Book Hunter, casa editrice nota per la sua accurata selezione di libri e per il suo rigore accademico, ha deciso di intraprendere un nuovo percorso: lanciare una collana dedicata alla cultura culinaria. L'aspetto peculiare di questa collana non risiede nelle ricette in sé, ma nell'approccio all'argomento attraverso la lente dell'antropologia culturale, della sociologia e persino della scienza della degustazione, un campo ancora relativamente nuovo in Vietnam.
Ad oggi, la collana "Culinary Culture" di Book Hunter ha pubblicato 12 titoli, 10 dei quali adottano un approccio interdisciplinare: dall'antropologia e dagli studi culturali alla storia e alla sociologia. Oltre a trattare semplicemente il cibo, questi titoli collocano la cucina in uno specifico contesto sociale e storico, chiarendo il legame tra cibo, potere, identità e cambiamento sociale.
Book Hunter ha tradotto in vietnamita numerosi libri di autori di fama mondiale , tra cui: "Cuisine and Empire" di Rachel Laudan, "Hummus and Falafel – Preserving Traditional Cuisine Before the Wave of Industrialization in the Gaza Strip" di Liora Gvion, "The Kingdom of Rye" di Darra Goldstein, "Culinary Institutions and Nutrition" di Marion Nestle, "The History of Cookbooks" di Henry Notaker, "The Untold History of Ramen" di George Solt, "Coffee Life in Japan" e "Culinary Roads" di Merry I. White.
Oltre agli approcci antropologici e storici, Book Hunter è anche una delle poche organizzazioni in Vietnam che sperimenta l'introduzione della scienza del gusto, un campo ancora agli albori anche a livello globale. Questo approccio richiede una combinazione di percezione sensoriale, biologia, psicologia e filosofia, con l'obiettivo di spiegare come gli esseri umani percepiscono i sapori in modo più profondo rispetto alla semplice dicotomia "buono o cattivo".
I primi due libri che hanno gettato le basi per questo approccio sono stati "La fisiologia del gusto" di Jean Anthelme Brillat-Savarin, una celebre opera francese del XIX secolo sulla filosofia culinaria, considerata il primo "manifesto" dell'arte culinaria moderna, e "La scienza del tè" di Tony Gebely, un libro altamente sperimentale che analizza meticolosamente il processo di percezione degli aromi del tè da una prospettiva scientifica sia chimica che sensoriale.

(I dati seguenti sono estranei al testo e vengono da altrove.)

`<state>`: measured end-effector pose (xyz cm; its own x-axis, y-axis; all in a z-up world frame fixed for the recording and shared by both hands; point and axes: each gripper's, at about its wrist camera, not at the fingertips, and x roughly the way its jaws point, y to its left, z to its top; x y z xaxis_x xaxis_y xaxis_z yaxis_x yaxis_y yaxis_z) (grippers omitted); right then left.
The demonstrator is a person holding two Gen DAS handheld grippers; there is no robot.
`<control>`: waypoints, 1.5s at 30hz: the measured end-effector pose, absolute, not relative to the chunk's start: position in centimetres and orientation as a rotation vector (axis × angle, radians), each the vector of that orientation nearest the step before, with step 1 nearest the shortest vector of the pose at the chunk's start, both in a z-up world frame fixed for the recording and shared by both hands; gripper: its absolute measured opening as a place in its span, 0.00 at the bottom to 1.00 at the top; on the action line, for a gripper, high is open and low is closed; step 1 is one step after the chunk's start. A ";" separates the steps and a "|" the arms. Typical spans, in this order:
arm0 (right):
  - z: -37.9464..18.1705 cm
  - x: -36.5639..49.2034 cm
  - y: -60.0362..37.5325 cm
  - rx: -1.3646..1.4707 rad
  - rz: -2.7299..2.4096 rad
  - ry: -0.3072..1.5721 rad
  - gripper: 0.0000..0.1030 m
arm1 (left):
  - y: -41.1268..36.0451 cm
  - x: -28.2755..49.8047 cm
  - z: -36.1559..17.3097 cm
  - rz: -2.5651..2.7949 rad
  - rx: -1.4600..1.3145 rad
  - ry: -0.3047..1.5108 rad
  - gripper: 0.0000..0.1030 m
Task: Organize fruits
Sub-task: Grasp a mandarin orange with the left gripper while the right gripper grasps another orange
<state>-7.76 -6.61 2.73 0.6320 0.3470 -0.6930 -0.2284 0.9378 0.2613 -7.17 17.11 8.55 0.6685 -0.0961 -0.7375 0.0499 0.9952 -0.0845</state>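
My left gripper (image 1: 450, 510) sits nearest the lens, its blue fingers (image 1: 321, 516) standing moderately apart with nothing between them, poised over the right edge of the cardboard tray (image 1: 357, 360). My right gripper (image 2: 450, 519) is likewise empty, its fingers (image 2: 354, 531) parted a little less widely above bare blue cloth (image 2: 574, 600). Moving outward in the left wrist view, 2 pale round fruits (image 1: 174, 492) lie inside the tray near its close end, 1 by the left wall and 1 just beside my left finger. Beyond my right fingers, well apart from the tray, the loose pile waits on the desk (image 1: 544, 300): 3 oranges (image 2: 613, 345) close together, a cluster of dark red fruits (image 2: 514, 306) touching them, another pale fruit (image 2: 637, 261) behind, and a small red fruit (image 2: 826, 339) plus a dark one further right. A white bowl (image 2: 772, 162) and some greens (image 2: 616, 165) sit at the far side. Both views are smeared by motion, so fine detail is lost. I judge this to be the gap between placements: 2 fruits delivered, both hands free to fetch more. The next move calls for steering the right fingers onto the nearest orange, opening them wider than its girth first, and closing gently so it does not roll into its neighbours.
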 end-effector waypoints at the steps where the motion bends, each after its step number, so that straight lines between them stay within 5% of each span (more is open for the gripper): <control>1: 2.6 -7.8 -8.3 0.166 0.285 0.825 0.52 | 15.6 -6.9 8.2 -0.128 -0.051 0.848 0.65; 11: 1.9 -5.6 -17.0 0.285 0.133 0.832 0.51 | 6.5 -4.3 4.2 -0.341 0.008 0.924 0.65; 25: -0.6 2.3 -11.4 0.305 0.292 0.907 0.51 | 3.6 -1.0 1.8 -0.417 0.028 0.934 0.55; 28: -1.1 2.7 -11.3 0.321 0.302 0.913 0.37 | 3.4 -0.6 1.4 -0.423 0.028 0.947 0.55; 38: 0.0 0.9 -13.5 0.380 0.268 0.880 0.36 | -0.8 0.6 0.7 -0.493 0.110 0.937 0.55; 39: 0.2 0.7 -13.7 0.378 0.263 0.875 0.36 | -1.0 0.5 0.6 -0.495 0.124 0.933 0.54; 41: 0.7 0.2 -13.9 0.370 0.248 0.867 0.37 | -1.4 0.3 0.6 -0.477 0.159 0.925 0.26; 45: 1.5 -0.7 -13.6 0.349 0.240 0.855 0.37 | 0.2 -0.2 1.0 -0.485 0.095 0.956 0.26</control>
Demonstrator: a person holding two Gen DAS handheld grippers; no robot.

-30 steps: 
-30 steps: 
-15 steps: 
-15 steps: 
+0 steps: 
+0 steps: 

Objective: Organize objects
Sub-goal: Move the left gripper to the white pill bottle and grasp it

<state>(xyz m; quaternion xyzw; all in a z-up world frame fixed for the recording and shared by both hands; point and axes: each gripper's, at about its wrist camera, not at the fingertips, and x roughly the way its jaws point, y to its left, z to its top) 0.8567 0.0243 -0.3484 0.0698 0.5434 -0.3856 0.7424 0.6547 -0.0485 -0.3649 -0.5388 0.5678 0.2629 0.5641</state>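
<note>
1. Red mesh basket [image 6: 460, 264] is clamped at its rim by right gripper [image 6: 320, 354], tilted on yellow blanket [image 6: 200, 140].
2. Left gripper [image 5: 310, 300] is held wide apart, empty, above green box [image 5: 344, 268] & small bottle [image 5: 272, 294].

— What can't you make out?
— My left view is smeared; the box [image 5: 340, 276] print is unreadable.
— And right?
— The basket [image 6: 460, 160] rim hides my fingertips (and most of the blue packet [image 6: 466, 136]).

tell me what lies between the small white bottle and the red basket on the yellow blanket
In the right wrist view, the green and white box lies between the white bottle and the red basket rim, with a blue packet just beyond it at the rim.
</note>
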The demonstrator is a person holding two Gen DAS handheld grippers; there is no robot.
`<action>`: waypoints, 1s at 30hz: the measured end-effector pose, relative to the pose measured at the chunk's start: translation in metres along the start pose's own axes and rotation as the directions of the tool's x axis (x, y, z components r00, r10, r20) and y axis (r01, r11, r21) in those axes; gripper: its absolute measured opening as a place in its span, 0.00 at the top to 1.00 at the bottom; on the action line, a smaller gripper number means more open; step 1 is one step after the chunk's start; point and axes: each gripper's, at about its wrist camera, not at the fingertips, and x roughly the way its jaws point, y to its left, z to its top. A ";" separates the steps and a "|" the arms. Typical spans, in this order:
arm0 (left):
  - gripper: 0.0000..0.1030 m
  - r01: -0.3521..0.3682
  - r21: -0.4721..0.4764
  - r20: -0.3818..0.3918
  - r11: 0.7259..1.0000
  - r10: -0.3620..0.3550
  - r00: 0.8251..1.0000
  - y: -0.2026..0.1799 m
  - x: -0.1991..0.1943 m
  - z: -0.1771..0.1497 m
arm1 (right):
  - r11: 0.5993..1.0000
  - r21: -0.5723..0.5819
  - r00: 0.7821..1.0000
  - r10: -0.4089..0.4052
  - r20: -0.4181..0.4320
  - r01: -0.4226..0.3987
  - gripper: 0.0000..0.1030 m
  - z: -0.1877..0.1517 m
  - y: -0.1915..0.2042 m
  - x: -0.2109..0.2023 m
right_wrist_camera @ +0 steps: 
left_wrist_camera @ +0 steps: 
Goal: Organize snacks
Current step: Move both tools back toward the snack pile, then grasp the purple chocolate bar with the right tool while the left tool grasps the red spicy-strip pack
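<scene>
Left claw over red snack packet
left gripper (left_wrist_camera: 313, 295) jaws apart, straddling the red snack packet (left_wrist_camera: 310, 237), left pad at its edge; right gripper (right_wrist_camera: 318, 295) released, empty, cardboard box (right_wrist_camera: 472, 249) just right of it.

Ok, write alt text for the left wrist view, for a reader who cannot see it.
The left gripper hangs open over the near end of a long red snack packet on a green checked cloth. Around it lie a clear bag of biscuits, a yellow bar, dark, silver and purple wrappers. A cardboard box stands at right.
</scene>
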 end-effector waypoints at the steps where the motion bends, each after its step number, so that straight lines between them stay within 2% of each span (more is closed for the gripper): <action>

In una recente conversazione dal titolo "La cucina: il cammino dell'umanità" con la casa editrice e i lettori, il ricercatore Vuong Xuan Tinh, ex direttore dell'Istituto di Etnologia, e il ricercatore Dinh Hong Hai, capo del Dipartimento di Antropologia Culturale e dello Sviluppo presso la Facoltà di Antropologia e Studi Religiosi (Università di Scienze Sociali e Umanistiche, Università Nazionale del Vietnam, Hanoi), hanno ribadito l'importanza della ricerca culinaria e condiviso la convinzione che un approccio interdisciplinare sia la scelta inevitabile. Questo approccio non solo richiede una ricerca interdisciplinare, ma anche una solida preparazione in storia e cultura mondiale, oltre a una vasta esperienza pratica. Pertanto, la collana di libri sulla cultura culinaria di Book Hunter rappresenta un contributo fondamentale e pionieristico in questo campo.
Secondo la scrittrice Ha Thuy Nguyen, fondatrice di Book Hunter, nella prossima fase la collana "Cultura Culinaria" continuerà a pubblicare opere che approfondiscono la moderna scienza della degustazione e la ricerca sulla cucina vietnamita, oppure opere scritte da autori vietnamiti. In particolare, la ricca e variegata vita culinaria di Hanoi sarà sicuramente un tema di interesse per gli autori, grazie ai vantaggi offerti dalla documentazione e dalla ricerca sul campo. I 12 libri della prima fase della collana "Cultura Culinaria" rappresentano una fase di apprendimento con ricercatori di spicco a livello mondiale, consentendo agli autori vietnamiti di perfezionare ulteriormente le loro opere incompiute.